Who Reads 44 Pages of Disclosures?
The Need for a Disclosure Box
Read Pew’s updated model disclosure box, which includes the consumer banking project’s 2015 survey of checking accounts.
Pew’s Model Disclosure Box for Checking Accounts
The Pew Charitable Trusts consumer banking project’s latest survey of checking accounts, Checks and Balances: 2014 Update, found the median length of disclosure materials for checking account agreements and fee schedules to be 44 pages, excluding addenda and other supplementary documents. Our research has shown that few consumers read this lengthy information.
Pew has developed a summary disclosure form, similar to a nutrition label for food or a Schumer box for credit card offers.
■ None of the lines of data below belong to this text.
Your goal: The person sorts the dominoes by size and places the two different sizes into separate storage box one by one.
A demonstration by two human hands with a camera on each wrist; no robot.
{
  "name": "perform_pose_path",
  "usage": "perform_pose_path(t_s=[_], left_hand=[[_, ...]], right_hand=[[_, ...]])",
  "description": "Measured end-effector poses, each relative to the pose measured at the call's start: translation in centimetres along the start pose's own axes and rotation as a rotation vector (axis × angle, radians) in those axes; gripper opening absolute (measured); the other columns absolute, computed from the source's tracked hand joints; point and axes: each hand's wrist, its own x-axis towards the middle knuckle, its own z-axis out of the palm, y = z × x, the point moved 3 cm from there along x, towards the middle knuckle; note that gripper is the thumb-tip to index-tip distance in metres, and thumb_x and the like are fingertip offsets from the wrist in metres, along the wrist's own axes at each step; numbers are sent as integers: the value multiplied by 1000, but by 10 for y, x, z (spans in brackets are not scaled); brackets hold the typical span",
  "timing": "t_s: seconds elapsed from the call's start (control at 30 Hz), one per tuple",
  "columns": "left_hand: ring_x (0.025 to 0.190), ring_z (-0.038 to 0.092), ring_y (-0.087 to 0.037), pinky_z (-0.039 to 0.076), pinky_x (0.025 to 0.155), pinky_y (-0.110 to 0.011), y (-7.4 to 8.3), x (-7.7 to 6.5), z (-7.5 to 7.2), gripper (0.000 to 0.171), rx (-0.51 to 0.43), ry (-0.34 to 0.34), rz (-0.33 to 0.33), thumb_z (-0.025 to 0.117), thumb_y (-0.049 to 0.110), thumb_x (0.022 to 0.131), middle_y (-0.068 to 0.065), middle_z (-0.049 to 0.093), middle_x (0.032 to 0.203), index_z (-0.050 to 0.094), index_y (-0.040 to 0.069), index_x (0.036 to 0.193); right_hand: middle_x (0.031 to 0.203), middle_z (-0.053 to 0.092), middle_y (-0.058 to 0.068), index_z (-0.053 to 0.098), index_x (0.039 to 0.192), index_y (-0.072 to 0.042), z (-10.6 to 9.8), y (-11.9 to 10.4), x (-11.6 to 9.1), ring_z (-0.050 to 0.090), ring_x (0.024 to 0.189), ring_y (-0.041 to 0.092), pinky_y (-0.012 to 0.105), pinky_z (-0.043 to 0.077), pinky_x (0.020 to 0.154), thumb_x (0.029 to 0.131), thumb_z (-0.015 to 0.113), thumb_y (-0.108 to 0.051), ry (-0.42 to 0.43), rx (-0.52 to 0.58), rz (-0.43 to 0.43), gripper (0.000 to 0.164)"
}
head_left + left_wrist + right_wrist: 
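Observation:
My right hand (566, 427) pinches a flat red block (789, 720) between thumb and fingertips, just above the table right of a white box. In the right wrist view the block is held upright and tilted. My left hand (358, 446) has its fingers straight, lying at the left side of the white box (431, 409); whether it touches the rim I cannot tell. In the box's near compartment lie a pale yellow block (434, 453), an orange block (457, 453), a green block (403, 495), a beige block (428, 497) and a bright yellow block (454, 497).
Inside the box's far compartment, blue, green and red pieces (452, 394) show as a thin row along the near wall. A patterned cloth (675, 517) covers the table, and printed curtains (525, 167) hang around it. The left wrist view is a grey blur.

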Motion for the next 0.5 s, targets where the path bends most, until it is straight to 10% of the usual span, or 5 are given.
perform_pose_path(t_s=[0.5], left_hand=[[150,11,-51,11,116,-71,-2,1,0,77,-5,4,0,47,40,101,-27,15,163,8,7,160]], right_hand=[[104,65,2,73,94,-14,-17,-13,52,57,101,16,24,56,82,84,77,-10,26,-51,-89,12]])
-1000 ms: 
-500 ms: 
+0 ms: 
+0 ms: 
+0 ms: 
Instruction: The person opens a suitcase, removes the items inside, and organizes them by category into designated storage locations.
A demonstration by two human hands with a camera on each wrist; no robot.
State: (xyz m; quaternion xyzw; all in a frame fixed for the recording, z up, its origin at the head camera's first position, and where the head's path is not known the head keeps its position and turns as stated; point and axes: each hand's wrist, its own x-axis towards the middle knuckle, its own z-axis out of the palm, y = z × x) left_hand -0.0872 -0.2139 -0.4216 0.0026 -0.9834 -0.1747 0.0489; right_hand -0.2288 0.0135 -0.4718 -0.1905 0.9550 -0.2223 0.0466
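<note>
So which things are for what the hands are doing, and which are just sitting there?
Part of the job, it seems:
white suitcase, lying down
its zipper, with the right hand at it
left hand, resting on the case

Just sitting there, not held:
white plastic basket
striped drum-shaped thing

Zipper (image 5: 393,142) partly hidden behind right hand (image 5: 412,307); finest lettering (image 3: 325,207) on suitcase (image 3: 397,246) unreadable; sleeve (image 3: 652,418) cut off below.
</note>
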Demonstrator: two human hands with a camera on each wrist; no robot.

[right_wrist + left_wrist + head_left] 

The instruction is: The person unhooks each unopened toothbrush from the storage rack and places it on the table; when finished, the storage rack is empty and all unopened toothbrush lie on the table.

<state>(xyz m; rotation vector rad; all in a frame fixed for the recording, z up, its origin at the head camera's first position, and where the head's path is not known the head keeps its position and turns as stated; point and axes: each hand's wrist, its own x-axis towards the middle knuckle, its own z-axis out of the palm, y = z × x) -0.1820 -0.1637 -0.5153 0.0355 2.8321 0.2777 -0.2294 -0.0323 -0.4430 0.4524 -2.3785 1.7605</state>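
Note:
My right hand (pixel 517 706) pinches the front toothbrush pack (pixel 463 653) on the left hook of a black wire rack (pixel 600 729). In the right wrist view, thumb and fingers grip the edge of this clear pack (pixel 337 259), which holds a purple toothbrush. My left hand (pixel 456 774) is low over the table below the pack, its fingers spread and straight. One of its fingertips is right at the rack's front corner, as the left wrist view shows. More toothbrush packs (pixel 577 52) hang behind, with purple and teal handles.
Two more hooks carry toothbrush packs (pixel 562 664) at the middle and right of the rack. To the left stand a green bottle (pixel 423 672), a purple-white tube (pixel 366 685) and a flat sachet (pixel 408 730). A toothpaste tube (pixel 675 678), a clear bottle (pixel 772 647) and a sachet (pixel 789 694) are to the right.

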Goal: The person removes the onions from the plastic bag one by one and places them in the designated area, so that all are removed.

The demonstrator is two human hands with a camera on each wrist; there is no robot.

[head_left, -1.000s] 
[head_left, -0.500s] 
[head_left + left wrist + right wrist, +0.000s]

This model disclosure box provides consumers with clear and consolidated information about the fees, terms, and conditions of their checking accounts. Consumers say the box is a useful and valuable tool when opening an account, because it helps them understand fees and important policies when comparing checking accounts.
Many banks have come to understand the value of transparency for such a fundamental product. Twenty-nine banks and credit unions have worked with Pew to adopt the model disclosure box as of March 2015, including 10 of the 12 largest banks and the three largest credit unions.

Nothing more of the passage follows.